Shadow economy mentioned for the first time in Serbia’s state budget

The term shadow economy has been mentioned for the first time in the state budget of Serbia. Although it can be found in only 13 spots in a document of more than 1,200 pages, this is a positive step forward, since the previous ten budgets have not addressed any of these issues.

On the other hand, plans to curb the shadow economy are highlighted only in individual areas and it is expected that more institutions will set up their own specific goals for the period 2019-2021. This omission should be compensated by the announced adoption of a revised National Program and the new Action Plan for countering shadow economy by the end of March.

As it has been impossible for the state to express the contribution of countering shadow economy to increased revenues in concrete figures, the effects have been assessed as positive but not accurately calculated.

It is important to mention that the shadow economy has generated more significant  attention in the program part of the budget, with precisely set goals in specific areas – reducing irregularities in issuing fiscal receipts, improving the detection of criminal offenses in shadow economy area, detecting unregistered companies and counterfeit products on the market, and countering illegal operations in the sectors of transport, urbanism and energy.

- The Years of countering shadow economy and the implementation of the National Program have produced a number of tangible results in this area. The greatest progress has been made in reforming inspections, simplifying the engagement of seasonal workers in agriculture and raising citizens' awareness through two rounds of prize games. At the initiative of NALED, a tax exemption was introduced for new businesses, providing an opportunity for young people and the unemployed to start their own businesses legally, with minimum costs and risk. Further priorities for businesses involve the modernization of the Tax Administration, abolition of para-fiscal chrarges and introduction of an official state e-registry of fees and charges – says Igor Lončarević, Vice President of NALED's Fair Competition Alliance and Partner and Head of Tax and Legal Affairs at KPMG.

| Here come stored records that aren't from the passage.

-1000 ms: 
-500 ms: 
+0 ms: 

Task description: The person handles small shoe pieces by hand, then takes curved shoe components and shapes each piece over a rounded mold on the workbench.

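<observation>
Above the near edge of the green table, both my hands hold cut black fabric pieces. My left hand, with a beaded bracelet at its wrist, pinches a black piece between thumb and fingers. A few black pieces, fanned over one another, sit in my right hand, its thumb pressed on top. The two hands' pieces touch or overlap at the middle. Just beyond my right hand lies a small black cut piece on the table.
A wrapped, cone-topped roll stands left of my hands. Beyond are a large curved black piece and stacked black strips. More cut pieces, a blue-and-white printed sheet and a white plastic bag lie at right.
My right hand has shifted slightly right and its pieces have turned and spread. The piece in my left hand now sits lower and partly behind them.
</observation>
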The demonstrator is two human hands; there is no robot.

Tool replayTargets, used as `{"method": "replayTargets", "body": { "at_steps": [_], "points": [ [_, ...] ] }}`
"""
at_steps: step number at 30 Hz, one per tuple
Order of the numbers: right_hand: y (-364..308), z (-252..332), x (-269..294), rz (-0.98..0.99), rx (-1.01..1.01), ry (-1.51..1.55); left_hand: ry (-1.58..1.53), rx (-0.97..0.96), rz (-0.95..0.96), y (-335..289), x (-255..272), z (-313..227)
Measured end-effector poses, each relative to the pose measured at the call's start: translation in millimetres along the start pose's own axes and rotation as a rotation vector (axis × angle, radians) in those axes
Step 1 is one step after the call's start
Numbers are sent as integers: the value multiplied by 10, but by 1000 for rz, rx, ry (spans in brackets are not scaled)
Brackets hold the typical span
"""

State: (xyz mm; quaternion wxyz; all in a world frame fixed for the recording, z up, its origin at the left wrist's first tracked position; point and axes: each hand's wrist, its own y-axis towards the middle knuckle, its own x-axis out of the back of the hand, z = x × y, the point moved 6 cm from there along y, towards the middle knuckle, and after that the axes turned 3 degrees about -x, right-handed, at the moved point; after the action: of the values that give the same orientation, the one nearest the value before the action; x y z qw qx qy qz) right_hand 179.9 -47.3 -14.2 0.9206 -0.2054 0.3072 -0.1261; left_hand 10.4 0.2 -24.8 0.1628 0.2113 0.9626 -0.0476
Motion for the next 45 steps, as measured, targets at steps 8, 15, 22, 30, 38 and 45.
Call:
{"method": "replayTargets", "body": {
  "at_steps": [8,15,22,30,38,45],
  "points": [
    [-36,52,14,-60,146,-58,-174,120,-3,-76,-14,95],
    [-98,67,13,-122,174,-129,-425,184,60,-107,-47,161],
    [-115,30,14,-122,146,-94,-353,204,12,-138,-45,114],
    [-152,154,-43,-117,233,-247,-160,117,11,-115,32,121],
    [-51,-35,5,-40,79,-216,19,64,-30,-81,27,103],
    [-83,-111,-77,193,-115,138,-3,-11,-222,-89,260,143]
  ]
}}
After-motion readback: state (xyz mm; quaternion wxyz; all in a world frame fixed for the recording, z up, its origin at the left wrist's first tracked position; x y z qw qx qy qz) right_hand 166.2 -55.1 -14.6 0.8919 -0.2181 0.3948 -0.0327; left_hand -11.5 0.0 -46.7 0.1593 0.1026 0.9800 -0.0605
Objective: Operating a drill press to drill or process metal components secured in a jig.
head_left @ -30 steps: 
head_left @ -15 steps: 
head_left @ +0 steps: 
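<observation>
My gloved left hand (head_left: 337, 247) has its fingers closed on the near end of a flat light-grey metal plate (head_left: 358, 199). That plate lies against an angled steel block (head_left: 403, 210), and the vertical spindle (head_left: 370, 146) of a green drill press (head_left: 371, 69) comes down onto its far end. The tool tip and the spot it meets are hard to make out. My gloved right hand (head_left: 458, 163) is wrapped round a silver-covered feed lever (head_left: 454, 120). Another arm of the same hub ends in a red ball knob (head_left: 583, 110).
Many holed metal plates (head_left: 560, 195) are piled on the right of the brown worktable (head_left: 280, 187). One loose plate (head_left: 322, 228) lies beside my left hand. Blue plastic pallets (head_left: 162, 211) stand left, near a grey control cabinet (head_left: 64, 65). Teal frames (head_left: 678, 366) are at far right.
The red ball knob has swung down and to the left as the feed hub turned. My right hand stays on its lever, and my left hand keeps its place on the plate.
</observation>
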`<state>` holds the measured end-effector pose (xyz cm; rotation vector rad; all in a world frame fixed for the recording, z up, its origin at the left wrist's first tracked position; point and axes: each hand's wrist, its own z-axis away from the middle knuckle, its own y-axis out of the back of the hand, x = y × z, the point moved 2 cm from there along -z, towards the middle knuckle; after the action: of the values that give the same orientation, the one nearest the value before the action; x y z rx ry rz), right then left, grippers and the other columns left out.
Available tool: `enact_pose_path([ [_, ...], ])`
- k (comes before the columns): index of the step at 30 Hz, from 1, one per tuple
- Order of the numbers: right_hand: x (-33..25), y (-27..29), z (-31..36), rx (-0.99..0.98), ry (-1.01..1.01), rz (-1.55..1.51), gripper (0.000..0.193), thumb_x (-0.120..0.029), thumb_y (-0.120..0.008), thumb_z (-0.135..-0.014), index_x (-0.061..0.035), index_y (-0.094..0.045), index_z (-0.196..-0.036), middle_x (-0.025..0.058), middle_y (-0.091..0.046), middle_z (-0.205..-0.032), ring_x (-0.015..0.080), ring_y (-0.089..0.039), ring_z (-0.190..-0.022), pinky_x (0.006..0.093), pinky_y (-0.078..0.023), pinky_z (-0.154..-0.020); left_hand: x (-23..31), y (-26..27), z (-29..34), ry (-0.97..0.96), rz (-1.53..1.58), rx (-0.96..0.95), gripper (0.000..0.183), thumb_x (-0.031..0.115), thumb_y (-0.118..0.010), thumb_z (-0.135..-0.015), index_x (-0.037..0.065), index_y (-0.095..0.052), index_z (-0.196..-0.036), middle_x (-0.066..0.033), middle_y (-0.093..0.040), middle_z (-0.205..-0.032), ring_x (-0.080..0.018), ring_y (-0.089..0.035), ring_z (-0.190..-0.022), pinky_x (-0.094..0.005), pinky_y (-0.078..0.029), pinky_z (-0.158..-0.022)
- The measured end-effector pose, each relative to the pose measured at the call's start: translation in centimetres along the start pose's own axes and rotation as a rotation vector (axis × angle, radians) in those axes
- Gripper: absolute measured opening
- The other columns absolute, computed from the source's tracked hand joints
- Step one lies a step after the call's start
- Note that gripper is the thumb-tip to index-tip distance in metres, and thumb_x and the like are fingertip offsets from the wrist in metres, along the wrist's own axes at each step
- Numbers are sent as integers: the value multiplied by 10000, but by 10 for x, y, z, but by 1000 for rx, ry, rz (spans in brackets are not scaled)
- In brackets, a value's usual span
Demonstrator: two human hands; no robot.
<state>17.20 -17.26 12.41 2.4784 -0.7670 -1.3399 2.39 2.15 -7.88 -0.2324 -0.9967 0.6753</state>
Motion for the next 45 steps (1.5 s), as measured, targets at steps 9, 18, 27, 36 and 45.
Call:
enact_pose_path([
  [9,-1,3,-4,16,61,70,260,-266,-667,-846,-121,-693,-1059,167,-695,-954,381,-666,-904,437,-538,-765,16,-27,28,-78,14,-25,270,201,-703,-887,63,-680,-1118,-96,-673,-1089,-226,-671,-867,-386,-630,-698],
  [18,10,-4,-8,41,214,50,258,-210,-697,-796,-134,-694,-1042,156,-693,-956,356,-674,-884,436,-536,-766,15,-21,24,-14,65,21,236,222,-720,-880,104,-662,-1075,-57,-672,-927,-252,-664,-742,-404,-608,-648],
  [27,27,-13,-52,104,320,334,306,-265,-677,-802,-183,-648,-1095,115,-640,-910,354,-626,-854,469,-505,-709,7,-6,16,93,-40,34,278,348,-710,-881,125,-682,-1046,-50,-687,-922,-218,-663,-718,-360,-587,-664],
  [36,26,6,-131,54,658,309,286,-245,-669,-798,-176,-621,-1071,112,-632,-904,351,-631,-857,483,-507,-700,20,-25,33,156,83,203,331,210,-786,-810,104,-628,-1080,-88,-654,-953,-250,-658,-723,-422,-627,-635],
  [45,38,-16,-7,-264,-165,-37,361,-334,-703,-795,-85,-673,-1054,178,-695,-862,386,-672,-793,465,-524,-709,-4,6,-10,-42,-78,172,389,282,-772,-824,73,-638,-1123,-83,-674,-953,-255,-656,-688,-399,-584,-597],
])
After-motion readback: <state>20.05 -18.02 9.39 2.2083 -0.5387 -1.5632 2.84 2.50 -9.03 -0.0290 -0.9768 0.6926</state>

In the program part of the budget, five institutions have set concrete goals for countering shadow economy over the next three years. The Tax Administration plans to reduce the share of detected irregularities in terms of issuing fiscal receipts, from 34.28% in 2016 to 31% over the next year, and to maintain this percentage by 2021 by strengthening the tax culture. Also, in the area of crime detection, the TA will seek to improve the tax evasion detection from 56.7% in 2016 to 64.5% in 2021.

The Market Inspectorate has the ambitious goal of reducing the number of detected unregistered firms, from 800 a year (2016) to 500 (2021). The plan is also to reduce the amount of counterfeit and pirated products in the market, from 200,000 (2016) to 90,000 during 2021.

With regards to the energy sector, the objectives have been set in terms of reducing irregularities in the control of petroleum products turnover and in areas controlled by the electricity inspection. The Ministry of Construction, Transport and Infrastructure has been the most ambitious in setting their goals. For example, the goal in the road transport sector is to reduce the share of irregularities found in all controls from 75% in 2016 to 55% in 2021. In the area supervised by the construction inspection, the aim is to reduce the share of irregularities found in the total number of controls from 85 to 70%, while the goal for the municipal inspection is the reduction from 90 to 75%.